*AVAILABLE DATA*.
══════
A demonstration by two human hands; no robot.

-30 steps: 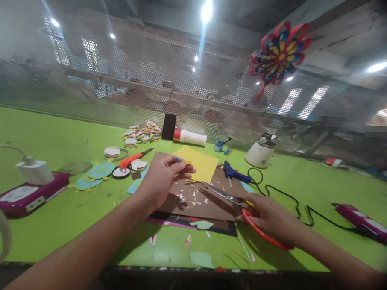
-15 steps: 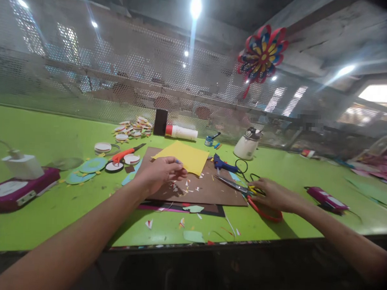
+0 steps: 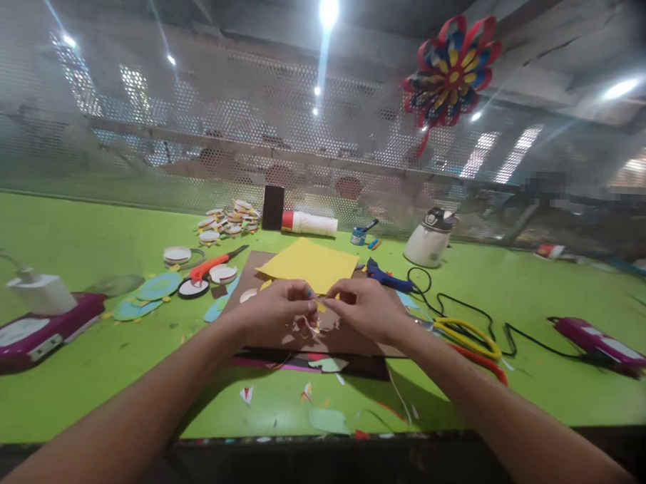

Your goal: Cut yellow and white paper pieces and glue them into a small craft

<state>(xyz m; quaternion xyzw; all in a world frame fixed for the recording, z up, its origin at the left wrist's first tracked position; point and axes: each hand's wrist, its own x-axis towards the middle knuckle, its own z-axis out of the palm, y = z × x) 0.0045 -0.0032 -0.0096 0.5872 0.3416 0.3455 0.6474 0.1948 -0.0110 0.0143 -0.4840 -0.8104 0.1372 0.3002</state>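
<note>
My left hand (image 3: 280, 308) and my right hand (image 3: 367, 308) meet over the brown board (image 3: 238, 313). Their thumbs and fingers are pinched together around a tiny yellow piece (image 3: 319, 299), mostly hidden by the fingertips. Just beyond the fingers lies a yellow sheet (image 3: 308, 263). Under the hands, small paper scraps (image 3: 311, 331) are scattered on the board. Scissors with yellow and red handles (image 3: 469, 336) rest beside my right forearm, apart from the hand, their blades mostly hidden behind it. A blue glue gun (image 3: 388, 277) lies behind my right hand.
Orange-handled scissors (image 3: 212, 264), light-blue paper discs (image 3: 160, 286) and a purple power strip (image 3: 84, 314) are on the left. At the back stand a pile of white rings (image 3: 230, 222), a white bottle (image 3: 316, 224) and a jug (image 3: 428, 243). A black cable (image 3: 467, 303) crosses the right side.
My right hand has let go of the yellow-and-red-handled scissors and moved left to meet my left hand. The scissors now lie on the table. My left hand stays over the board.
</note>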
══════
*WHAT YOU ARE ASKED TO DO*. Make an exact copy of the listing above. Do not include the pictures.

*SOLVED EXERCISE*.
A demonstration by two human hands; no robot.

-30 steps: 
-15 steps: 
+0 steps: 

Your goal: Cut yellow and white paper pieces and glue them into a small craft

<state>(xyz m; quaternion xyzw; all in a world frame fixed for the recording, z up, its origin at the left wrist's first tracked position; point and axes: each hand's wrist, its own x-axis towards the middle knuckle, its own z-axis out of the palm, y = z × x) 0.0045 -0.0032 -0.0096 0.5872 0.3416 0.3455 0.6474 0.1948 -0.0110 0.0143 -0.4840 -0.8104 0.1372 0.3002</state>
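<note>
My left hand (image 3: 280, 308) and my right hand (image 3: 367, 308) meet over the brown board (image 3: 238, 313). Their thumbs and fingers are pinched together around a tiny yellow piece (image 3: 319, 299), mostly hidden by the fingertips. Just beyond the fingers lies a yellow sheet (image 3: 308, 263). Under the hands, small paper scraps (image 3: 311, 331) are scattered on the board. Scissors with yellow and red handles (image 3: 469, 336) rest beside my right forearm, apart from the hand, their blades mostly hidden behind it. A blue glue gun (image 3: 388, 277) lies behind my right hand.
Orange-handled scissors (image 3: 212, 264), light-blue paper discs (image 3: 160, 286) and a purple power strip (image 3: 84, 314) are on the left. At the back stand a pile of white rings (image 3: 230, 222), a white bottle (image 3: 316, 224) and a jug (image 3: 428, 243). A black cable (image 3: 467, 303) crosses the right side.
My right hand has let go of the yellow-and-red-handled scissors and moved left to meet my left hand. The scissors now lie on the table. My left hand stays over the board.
</note>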

This finishes the answer.